Using auth tokens

In this section, we'll look at passing Authorization and Authentication information in our requests, by accessing the GitHub REST API.

Let's try making a GET request to the URL https://api.github.com/user.

You'll get the following response:

{
  "message": "Requires authentication",
  "documentation_url": "https://docs.github.com/rest/reference/users#get-the-authenticated-user"
}

This is because you are not authorized to access the API and to gain access you would need to authenticate yourself. We use tokens to authenticate a user and to do so we first need to generate an access token from GitHub.

Generating access token

To get access to the GitHub API, you first need to generate a personal access token. For our demonstration, we will generate one granting access to public repositories.

1. Login to the GitHub account.
2. Goto your personal access tokens page and click on "Generate new token".
3. Select tokens (classic).
4. Specify the note as "Hoppscotch API" so that you can remember why you created it.
5. Under the "Select scopes" section only check public_repo.
6. Scroll down and click on "Generate token".
7. You just generated your access token, now copy the token to your clipboard.

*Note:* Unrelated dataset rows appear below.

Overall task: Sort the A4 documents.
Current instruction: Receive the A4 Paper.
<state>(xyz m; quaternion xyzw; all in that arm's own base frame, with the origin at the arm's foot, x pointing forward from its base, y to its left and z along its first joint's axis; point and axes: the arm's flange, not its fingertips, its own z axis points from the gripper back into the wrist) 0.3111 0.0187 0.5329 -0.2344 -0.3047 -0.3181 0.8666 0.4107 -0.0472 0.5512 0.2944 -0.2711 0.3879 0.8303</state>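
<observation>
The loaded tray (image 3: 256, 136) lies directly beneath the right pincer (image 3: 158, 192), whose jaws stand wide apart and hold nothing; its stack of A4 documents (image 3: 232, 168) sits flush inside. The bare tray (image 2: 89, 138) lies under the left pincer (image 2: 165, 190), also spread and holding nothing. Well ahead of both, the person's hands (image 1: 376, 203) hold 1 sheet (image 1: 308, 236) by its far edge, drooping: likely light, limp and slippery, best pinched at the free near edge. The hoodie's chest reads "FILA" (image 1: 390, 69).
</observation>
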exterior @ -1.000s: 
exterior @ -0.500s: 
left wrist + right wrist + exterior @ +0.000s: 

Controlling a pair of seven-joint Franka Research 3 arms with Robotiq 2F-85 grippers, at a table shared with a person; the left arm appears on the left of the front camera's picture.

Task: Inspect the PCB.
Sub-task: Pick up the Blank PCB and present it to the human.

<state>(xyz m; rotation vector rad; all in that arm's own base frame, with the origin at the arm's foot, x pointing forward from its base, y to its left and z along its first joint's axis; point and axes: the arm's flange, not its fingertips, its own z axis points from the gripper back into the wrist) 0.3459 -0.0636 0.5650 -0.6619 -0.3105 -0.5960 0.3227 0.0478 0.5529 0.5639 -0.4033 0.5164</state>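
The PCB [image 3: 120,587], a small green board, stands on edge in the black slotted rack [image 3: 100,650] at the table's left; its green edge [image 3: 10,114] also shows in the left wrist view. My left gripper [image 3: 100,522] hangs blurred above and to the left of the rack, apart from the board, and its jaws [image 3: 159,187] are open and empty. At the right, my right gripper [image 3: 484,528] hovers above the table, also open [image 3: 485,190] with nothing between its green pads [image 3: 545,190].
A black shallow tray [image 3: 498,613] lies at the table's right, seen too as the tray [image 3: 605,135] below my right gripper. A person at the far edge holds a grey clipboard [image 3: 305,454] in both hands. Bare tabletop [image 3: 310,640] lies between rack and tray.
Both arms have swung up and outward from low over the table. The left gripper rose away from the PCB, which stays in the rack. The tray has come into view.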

Storing auth token in a variable

<Tip>It is a recommended safe practice to have your auth details in environment variables rather than inputting them directly to the authorization tab.</Tip>

1. Click on the "Global" environment to add a variable.
2. Create a variable called token and paste the token from GitHub as its value.
3. Now open the Authorization tab and select Bearer from the dropdown list.
4. Input the token as shown below, make sure that you reference the token in variable format, i.e. <<token>>.
5. Click on "Send".

You should now see the response including details about your GitHub account.